China and Malaysia could lose up to 20% of the $100bn global electronics repair market as major companies begin to test processes in India – with shipping demand likely to grow as a result.
New Delhi has rolled out an industry-friendly pilot programme to boost its electronics repair services outsourcing (ERSO) capabilities, targeting large manufacturers looking to shift production from China.
It will relax Customs and e-waste rules, according to local media, allowing companies to ship consumer electronics and telecoms equipment into India, where current revenue from repair services is about $350m.
India’s Ministry of Electronics and IT said had launched the ERSO pilot aiming to make India “the repair capital of the world”.
It added: “The project has been identified as a game-changer for India and has been supported by the government to make India a world leader in a hitherto untapped domain.”
According to anecdotal estimates, the global size of the ERSO industry is pegged at some $100bn, and is dominated by China and Malaysia. While China is a known sourcing behemoth, several top multinational companies, like IBM, Apple and Shell, have opted to outsource to Malaysia because of cost advantages.
With sweeping policy reforms and greater investor outreach efforts, New Delhi wants to capture some 20% of the ERSO market over the next five years.
The ministry said the trial would see intra-government departments “facilitating expeditious approvals” within a day of requests versus 10 days at present for companies seeking to repair consumer electronic devices sent in from other countries.
Under the liberalised regime, companies can also re-export imported goods to non-origin countries, an option previously forbidden.
Global investors have had concerns about India’s foreign trade policies, especially the level of import duties – a bane that saw US automaker Tesla put electric vehicle manufacturing interest in India on the back-burner.
Some five electronics majors, including Flex and Lenovo, have agreed to participate in the three-month ERSO trial, with more policy modifications to be considered, depending on industry feedback.
Leading smartphone makers Apple and Xiaomi already have a sizeable production presence in India through contract arrangements, which makes the new ERSO policy undeniably noteworthy.
On a broader view, the move is another sign that India wants to be a frontline player in the near-shoring race as trade diversification gathers steam. The latest report by Morgan Stanley has highlighted India’s long-term growth potential on the back of large-scale reforms over the past decade.
“We expect a major rise in investments, a moderation in the CAD [current account deficit] and an increase in credit to GDP to support the coming profit growth,” said the US-based financial services leader.

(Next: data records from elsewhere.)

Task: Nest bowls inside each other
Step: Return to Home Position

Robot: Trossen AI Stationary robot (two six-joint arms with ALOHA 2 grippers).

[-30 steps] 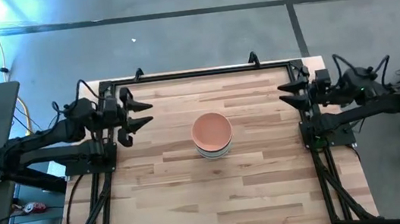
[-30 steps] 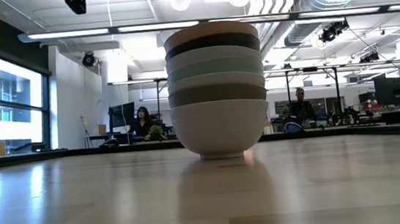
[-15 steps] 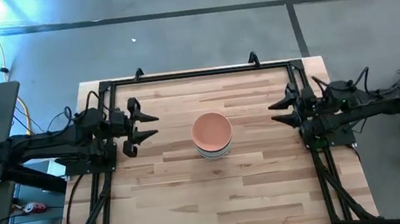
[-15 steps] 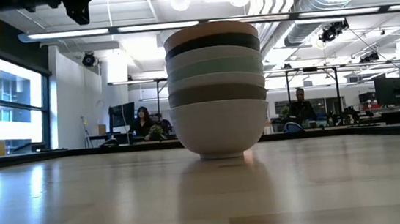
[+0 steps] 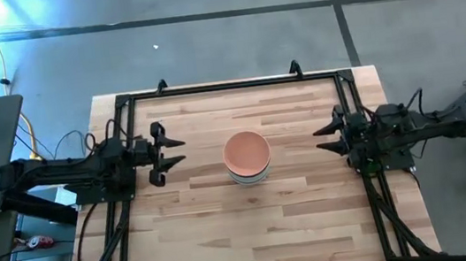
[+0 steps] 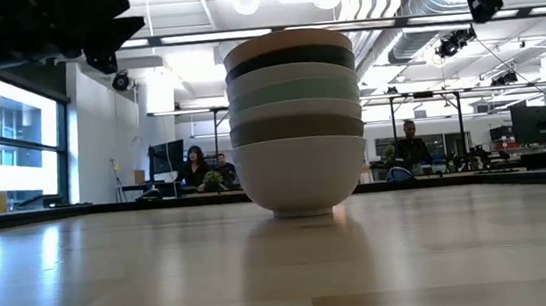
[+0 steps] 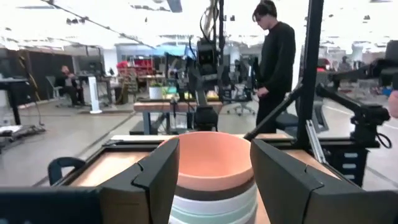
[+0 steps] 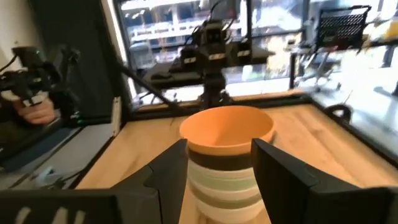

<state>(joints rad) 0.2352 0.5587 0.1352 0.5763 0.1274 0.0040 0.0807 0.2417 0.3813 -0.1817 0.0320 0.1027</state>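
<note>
We see the bowls [image 5: 246, 157] nested into a single stack at the centre of the high view, standing on the wooden worktop [image 5: 227, 229]. A peach bowl [image 5: 245, 151] sits on top with its hollow facing up. In the low view the stack [image 6: 296, 121] fills the middle of the frame. Only the peach rim shows at its top. Below that come a black bowl [image 6: 289, 59], a pale bowl [image 6: 291, 74], a mint green bowl [image 6: 292, 92], a second pale bowl [image 6: 294, 111] and an olive-grey bowl [image 6: 296, 128]. A white bowl [image 6: 300, 170] at the bottom rests on the wood.

The left end effector [image 5: 183, 149] hangs at centre left of the high view, well apart from the stack, with its fingers spread and nothing between them. The right end effector [image 5: 317, 141] hangs at centre right, also well apart from the stack and pointing at it, fingers likewise spread and empty. Each wrist view shows the peach bowl [image 7: 211, 162] [image 8: 227, 134] framed between that arm's two dark fingers [image 7: 155, 180].

A black frame [image 5: 227, 85] runs round the worktop. Beyond it, in the left wrist view, a person [image 7: 277, 56] in dark clothes stands at upper right. Two more people [image 6: 195, 167] sit far back in the low view.
</note>
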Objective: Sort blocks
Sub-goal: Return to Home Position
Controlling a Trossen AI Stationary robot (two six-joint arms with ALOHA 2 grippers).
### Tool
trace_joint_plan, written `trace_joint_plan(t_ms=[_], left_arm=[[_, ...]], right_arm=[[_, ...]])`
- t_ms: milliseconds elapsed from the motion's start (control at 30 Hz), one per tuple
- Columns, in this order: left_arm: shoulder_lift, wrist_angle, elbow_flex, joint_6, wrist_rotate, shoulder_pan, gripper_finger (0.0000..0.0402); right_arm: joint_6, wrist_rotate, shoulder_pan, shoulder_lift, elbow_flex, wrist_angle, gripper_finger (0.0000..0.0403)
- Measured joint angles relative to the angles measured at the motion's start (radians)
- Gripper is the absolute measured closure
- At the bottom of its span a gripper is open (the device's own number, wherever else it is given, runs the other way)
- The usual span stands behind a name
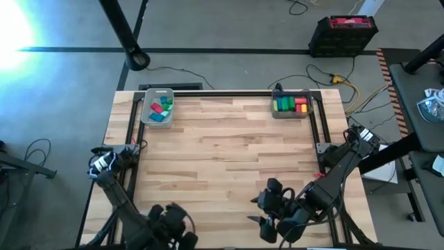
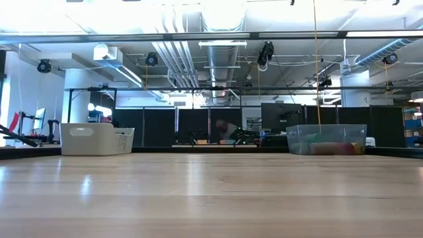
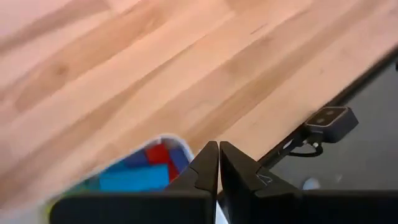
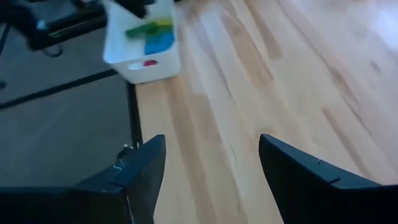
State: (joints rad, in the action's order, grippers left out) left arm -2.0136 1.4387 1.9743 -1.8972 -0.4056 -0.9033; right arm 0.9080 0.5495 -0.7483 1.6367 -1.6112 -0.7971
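High view: blocks (image 1: 161, 109) all binned: blue, teal, red, green in white bin (image 1: 145, 111), far-left corner; green, yellow, red in clear tray (image 1: 291, 115), far-right. Arms at near edge. Left gripper (image 3: 218, 165): fingers pressed together, empty. Right gripper (image 4: 211, 168): fingers spread wide, empty. I judge homing in hand; next I need only park both arms. Low view shows white bin and clear tray, no grippers; wrist views alone settle fingers.

place: robotics lab in an open industrial hall | ceiling: bare ducts (image 2: 221, 49), pipes (image 2: 165, 56), strip lights (image 2: 377, 33), hung camera (image 2: 266, 53) | background: black partition panels (image 2: 158, 135) | floor (image 1: 229, 28): grey concrete, black tape line (image 1: 243, 49), loose cables (image 1: 331, 75), black equipment case (image 1: 343, 35) | rig: left arm (image 1: 114, 187) and right arm (image 1: 343, 163) at a framed wooden surface (image 1: 229, 153)
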Motion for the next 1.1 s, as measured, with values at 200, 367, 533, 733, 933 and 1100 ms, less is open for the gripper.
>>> trace_joint_plan(t_ms=[200,367,533,733,933,1100], left_arm=[[0.019,-0.070,-0.014,0.291,0.003,0.075,0.0402],[0.085,-0.100,-0.139,0.451,0.001,0.094,0.0402],[0.254,-0.288,-0.401,0.548,-0.031,0.092,0.0402],[0.533,-0.811,-0.766,0.834,-0.076,0.134,0.0402],[0.763,-1.207,-1.029,1.097,-0.091,0.256,0.0402],[0.902,-1.217,-1.136,1.182,-0.166,0.363,0.0402]], right_arm=[[-0.283,0.000,0.014,0.000,0.000,0.022,0.0184],[-0.346,0.053,0.058,0.002,0.004,0.034,0.0224],[-0.364,0.155,0.119,0.002,0.004,0.169,0.0269],[-0.465,0.350,0.214,0.002,0.006,0.270,0.0309],[-0.525,0.319,0.315,0.002,0.009,0.268,0.0335],[-0.739,0.070,0.430,0.003,0.011,0.264,0.0354]])
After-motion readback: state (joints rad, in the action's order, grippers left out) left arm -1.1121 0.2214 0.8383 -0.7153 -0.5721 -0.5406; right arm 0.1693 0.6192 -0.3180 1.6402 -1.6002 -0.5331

At the same time, however, New Delhi remains increasingly concerned about China’s growing maritime influence in the Indian Ocean. State-owned China Merchants Port Holdings (CMPH) has made further inroads into debt-stricken Sri Lanka, with a $392m investment at Colombo Port, touted as South Asia’s largest logistics hub and targeted for completion in 2025.
The move complements the 85% stake CMPH holds in Colombo’s premier box terminal, CICT, and similar interests in Hambantota Port under a 99-year lease deal. In addition, Gwadar Port in Pakistan is operated by China Overseas Port Holding Co.
Sensing regional interest risks, New Delhi is trying to catch up, albeit belatedly, on the supply chain side in the sub-continent. Adani Group – India’s port network leader – recently won rights to build and operate the West Container Terminal at Colombo, while a government-to-government co-operation framework is taking shape to identify and develop infrastructure projects, mainly covering shipping and logistics verticals, in Trincomalee, 300 nautical miles from Colombo.
Tricomalee is currently a small commercial harbour, but presents significant growth potential because of the site’s deep water .
Ironically, though, New Delhi wants to tame Colombo’s transhipment growth by building “hub” projects along the country’s east coast, part of a larger effort to cut export/import logistics costs.